*What you should do*. Every line below must be reproduced exactly; no pictures are to be included.
.....
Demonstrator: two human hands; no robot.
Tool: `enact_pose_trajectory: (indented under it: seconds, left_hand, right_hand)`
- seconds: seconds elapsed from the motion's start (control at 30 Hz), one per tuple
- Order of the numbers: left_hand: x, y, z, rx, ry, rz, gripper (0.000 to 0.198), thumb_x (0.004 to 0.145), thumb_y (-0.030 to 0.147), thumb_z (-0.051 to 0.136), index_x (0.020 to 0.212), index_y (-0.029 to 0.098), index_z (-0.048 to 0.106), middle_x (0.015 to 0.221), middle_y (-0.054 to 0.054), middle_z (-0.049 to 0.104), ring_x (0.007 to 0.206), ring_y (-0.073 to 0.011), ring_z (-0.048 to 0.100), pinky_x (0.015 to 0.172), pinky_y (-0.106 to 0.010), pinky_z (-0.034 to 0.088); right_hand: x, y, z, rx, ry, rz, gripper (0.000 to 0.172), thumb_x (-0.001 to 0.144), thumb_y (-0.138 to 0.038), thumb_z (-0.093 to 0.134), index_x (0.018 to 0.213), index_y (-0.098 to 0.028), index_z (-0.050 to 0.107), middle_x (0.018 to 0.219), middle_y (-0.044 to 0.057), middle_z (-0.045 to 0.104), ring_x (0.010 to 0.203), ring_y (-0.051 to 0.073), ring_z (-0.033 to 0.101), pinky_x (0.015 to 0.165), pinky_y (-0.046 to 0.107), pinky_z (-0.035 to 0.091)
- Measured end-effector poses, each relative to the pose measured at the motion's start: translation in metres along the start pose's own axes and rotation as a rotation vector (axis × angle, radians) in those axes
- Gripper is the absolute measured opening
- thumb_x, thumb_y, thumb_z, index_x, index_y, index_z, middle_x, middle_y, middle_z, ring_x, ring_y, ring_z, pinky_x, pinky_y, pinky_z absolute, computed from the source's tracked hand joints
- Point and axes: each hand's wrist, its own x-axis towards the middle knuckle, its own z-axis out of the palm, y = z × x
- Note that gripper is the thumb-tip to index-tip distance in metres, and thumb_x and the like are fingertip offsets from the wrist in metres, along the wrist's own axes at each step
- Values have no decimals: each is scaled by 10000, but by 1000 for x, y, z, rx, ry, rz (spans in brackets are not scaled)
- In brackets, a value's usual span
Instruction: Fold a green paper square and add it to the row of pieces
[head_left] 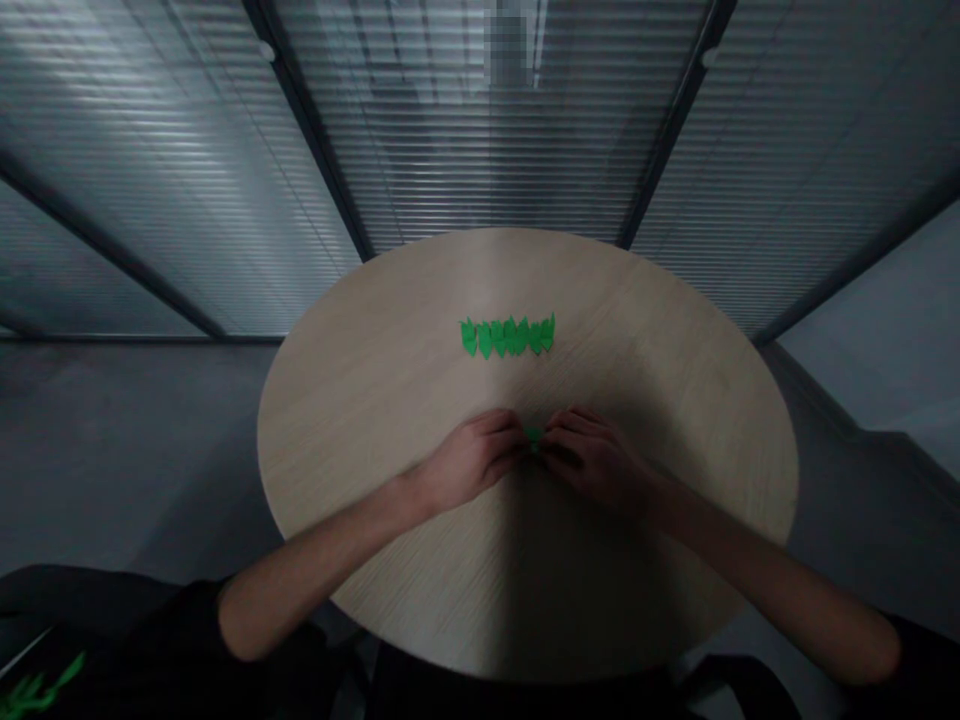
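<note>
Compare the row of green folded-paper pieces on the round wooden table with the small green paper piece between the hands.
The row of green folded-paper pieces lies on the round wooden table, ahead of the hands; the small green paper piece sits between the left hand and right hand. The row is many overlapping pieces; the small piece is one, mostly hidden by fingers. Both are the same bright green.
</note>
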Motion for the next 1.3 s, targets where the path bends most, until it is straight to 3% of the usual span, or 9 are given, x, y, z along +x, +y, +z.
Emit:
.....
*Task result*.
Demonstrator: two human hands; no robot.
Tool: `enact_pose_trajectory: (indented under it: seconds, left_hand, right_hand)`
- seconds: seconds elapsed from the motion's start (control at 30 Hz), one per tuple
- Order of the numbers: left_hand: x, y, z, rx, ry, rz, gripper (0.000 to 0.198), thumb_x (0.004 to 0.145), thumb_y (-0.030 to 0.147), thumb_z (-0.051 to 0.136), index_x (0.020 to 0.212), index_y (-0.029 to 0.098), index_z (-0.048 to 0.106), middle_x (0.015 to 0.221), middle_y (-0.054 to 0.054), middle_z (-0.049 to 0.104), ring_x (0.007 to 0.206), ring_y (-0.073 to 0.011), ring_z (-0.048 to 0.100), pinky_x (0.015 to 0.172), pinky_y (-0.106 to 0.010), pinky_z (-0.034 to 0.088); right_hand: x, y, z, rx, ry, rz, gripper (0.000 to 0.172), thumb_x (-0.001 to 0.144), thumb_y (-0.138 to 0.038), thumb_z (-0.093 to 0.134), index_x (0.018 to 0.213), index_y (-0.098 to 0.028), index_z (-0.050 to 0.107), middle_x (0.018 to 0.219), middle_y (-0.044 to 0.057), middle_z (-0.045 to 0.104), ring_x (0.010 to 0.203), ring_y (-0.051 to 0.073), ring_z (-0.033 to 0.101), pinky_x (0.015 to 0.165), pinky_y (-0.046 to 0.107), pinky_z (-0.035 to 0.091)
- Measured end-effector poses, each relative to the pose measured at the motion's start: translation in metres along the start pose's own axes and rotation as a rotation vector (axis × angle, radians) in those axes
- Gripper is the absolute measured opening
- thumb_x, thumb_y, thumb_z, index_x, index_y, index_z, middle_x, middle_y, middle_z, ring_x, ring_y, ring_z, pinky_x, pinky_y, pinky_z absolute, computed from the source's tracked hand joints
- Point and axes: each hand's wrist, its own x-axis towards the middle knuckle, its own z-axis out of the palm, y = z × x
- Note that gripper is the thumb-tip to index-tip distance in metres, and thumb_x and the like are fingertip offsets from the wrist in metres, along the wrist's own axes at each step
- Values have no decimals: each is scaled by 10000, but by 1000 for x, y, z, rx, ry, rz (spans in brackets are not scaled)
- In brackets, a value's usual span
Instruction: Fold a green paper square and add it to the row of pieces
[head_left] 
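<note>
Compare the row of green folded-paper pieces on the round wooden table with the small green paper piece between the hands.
The row of green folded-paper pieces lies on the round wooden table, ahead of the hands; the small green paper piece sits between the left hand and right hand. The row is many overlapping pieces; the small piece is one, mostly hidden by fingers. Both are the same bright green.
</note>
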Motion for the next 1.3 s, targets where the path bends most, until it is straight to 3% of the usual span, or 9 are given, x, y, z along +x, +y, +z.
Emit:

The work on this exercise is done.